#### WORK INSTRUCTIONS:
Print nothing except the lines of the listing below from the line with "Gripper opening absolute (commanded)" to the line with "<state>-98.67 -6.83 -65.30", each exactly as written, both ends included.

----

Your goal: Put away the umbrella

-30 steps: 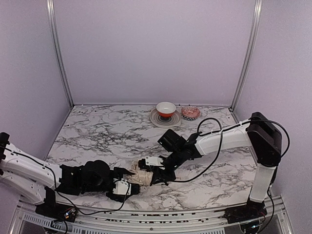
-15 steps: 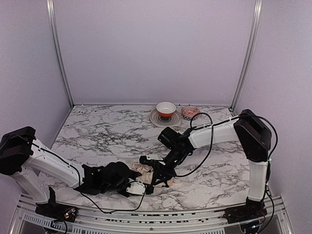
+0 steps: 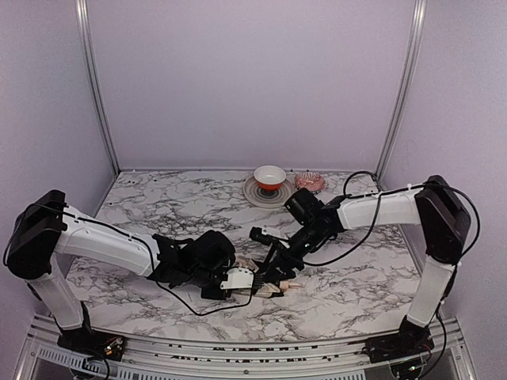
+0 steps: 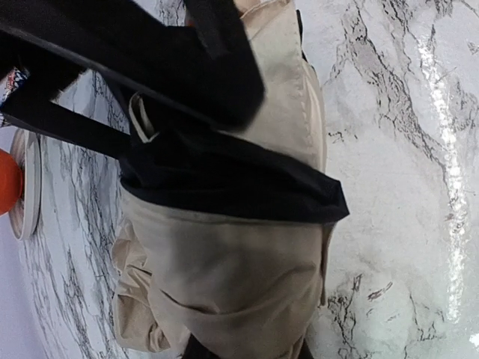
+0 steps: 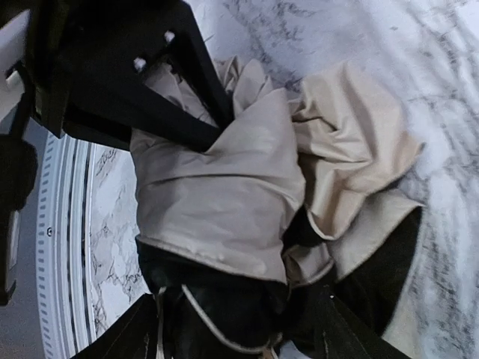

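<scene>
The umbrella lies as a crumpled cream-beige bundle with a black band near the table's front middle, and its tan handle pokes out to the right. My left gripper reaches it from the left. In the left wrist view the umbrella fills the space at the left gripper, whose jaws are shut on the fabric. My right gripper comes down from the right. Its jaws stand open in the right wrist view, straddling the umbrella at the black part.
A red-and-white bowl sits on a grey plate at the back, with a small pink patterned dish beside it. The bowl also shows at the left wrist view's edge. The table's metal front rail runs close behind the umbrella.
My left gripper has moved right to the umbrella and closed on the fabric. My right gripper has opened and shifted right and back. The umbrella bundle sits further right than before.
</scene>
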You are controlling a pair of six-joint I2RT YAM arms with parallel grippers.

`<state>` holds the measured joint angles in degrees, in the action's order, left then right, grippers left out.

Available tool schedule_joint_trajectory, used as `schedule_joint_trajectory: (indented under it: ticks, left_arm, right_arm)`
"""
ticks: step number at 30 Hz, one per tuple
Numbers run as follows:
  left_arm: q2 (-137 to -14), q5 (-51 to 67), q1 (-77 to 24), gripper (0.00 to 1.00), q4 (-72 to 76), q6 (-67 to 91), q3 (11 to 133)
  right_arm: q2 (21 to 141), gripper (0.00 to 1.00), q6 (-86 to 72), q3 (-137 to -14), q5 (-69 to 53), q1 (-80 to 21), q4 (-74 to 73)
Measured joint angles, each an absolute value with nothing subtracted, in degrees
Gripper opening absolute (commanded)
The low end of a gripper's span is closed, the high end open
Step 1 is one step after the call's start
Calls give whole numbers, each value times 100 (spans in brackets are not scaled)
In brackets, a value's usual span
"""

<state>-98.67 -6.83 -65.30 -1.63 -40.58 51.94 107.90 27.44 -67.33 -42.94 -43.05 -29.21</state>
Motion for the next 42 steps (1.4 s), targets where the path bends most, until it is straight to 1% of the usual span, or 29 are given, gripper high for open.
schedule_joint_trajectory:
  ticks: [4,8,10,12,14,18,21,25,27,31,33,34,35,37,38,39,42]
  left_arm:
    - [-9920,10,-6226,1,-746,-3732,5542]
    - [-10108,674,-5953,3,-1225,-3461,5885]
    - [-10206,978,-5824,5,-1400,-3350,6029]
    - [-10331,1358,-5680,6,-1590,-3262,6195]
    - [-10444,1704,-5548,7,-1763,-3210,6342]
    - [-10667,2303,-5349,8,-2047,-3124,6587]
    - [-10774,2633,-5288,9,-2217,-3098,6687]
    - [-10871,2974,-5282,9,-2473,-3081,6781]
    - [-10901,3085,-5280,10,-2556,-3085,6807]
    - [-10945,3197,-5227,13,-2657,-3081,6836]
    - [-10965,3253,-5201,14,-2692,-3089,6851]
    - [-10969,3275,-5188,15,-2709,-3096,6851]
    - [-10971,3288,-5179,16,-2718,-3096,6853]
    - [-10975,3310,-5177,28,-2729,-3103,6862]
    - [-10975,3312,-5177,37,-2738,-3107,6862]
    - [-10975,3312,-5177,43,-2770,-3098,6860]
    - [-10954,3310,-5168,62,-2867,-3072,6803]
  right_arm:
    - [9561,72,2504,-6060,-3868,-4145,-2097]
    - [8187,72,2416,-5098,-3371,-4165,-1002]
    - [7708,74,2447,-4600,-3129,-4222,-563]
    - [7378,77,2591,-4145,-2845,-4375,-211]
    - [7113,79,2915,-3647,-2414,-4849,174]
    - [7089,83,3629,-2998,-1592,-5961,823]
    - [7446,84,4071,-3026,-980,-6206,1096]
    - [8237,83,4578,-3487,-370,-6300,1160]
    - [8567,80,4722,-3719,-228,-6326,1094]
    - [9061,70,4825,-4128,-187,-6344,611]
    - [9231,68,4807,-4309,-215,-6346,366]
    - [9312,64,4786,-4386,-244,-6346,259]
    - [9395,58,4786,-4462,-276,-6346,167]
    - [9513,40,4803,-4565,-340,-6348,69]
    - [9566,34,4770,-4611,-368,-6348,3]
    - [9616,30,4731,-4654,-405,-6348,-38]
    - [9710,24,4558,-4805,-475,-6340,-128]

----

#### WRITTEN SOLUTION:
Gripper opening absolute (commanded)
The low end of a gripper's span is closed, the high end open
Step 1 is one step after the call's start
Calls give whole numbers, each value times 100 (spans in brackets are not scaled)
In brackets, a value's usual span
"""

<state>-98.67 -6.83 -65.30 -1.63 -40.58 51.94 107.90 27.44 -67.33 -42.94 -43.05 -29.21</state>

Besides this answer, the exercise requires nothing else.